Per il pontefice polacco, per comprendere l’unione dei popoli europei era importante prima di tutto capire: cosa vuol dire essere uomo? Quali sono i suoi bisogni materiali e spirituali? Solo partendo da queste domande, è possibile delineare la visione dell’Europa di Giovanni Paolo II. Entrare nell’idea antropologica dell’uomo - inteso come “figlio di Dio”, abitante di questa terra, “sognata” da Paolo VI come “civiltà dell’Amore” - vuol dire rifarsi alla concezione dell’ora et labora della Regola benedettina: «L’uomo, nella visione di san Benedetto, non può essere considerato una macchina anonima da sfruttare con l’unico intento di trarne i massimi profitti, affermando che l’operaio non merita alcuna considerazione morale e denegandogli la giusta mercede. Si deve infatti ricordare che in quel tempo il lavoro era fatto ordinariamente da schiavi ai quali non si riconosceva la dignità di persone umane. Ma san Benedetto ritiene il lavoro, per qualsiasi motivo esercitato, parte essenziale della vita, e obbliga ad esso ciascun monaco per dovere di coscienza» (SA, 5).

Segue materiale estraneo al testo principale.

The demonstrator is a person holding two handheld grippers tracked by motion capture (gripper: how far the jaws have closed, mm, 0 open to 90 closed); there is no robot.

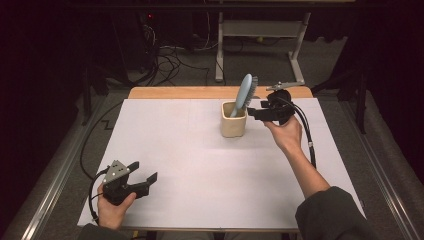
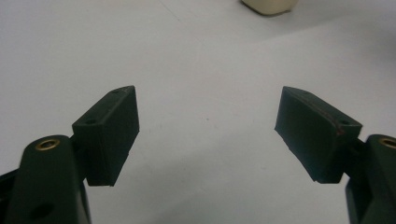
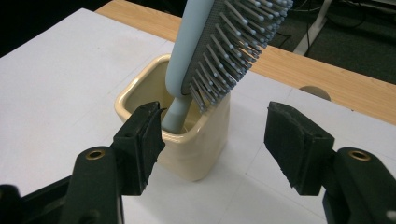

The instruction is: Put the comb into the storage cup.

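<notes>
Item 1: hairbrush (image 1: pixel 245 92), pale blue, grey pad with blue-tipped bristles. Stands handle-down in the holder, head leaning up and away toward the far table edge, bristles facing the right gripper. In the right gripper view the brush (image 3: pixel 219 46) rises just ahead of and above the jaws, nearer the left one.

Item 2: cream ceramic cup (image 1: pixel 234 119), squarish, upright on the white table (image 1: pixel 200 165). It sits directly in front of the right gripper; its near corner lies between the jaw tips and slightly below them, and the rim (image 3: pixel 140 88) is just beside the left jaw, contact not discernible.

Item 3: right gripper (image 1: pixel 256 114), held level beside the cup. Jaws parted about halfway, nothing between the pads; released, gripping nothing.

Item 4: left gripper (image 1: pixel 142 176), resting near the table's front edge, well apart from cup and brush. Jaws spread wide over bare table, released and idle.

Handling note (judgement): the brush appears seated and let go, so the step in hand is likely drawing the right gripper clear. Best done by backing straight away from the cup, keeping the jaws parted and below the overhanging bristles. The left jaw near the rim is the risk: a sideways drift could nudge the cup or tip the leaning brush.
</notes>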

E, poi, Wojtyla continua con uno dei passaggi più importanti del documento, che dovrebbe far riflettere molto i governanti di oggi:

«L’Europa è divenuta terra cristiana, specialmente perché i figli di san Benedetto hanno comunicato ai nostri antenati una istruzione che abbracciava tutto, insegnando appunto loro non solo le arti e il lavoro manuale, ma anche, specialmente, infondendo in loro lo spirito evangelico, necessario per proteggere i tesori spirituali della persona umana».

Leggendo le parole persona umana, arti e lavoro manuale, spirito evangelico, una domanda si fa presente nel mondo d’oggi: l’Europa - per non rimanere astrazione, ma realtà concreta - non dovrebbe ritornare a guardare questi punti?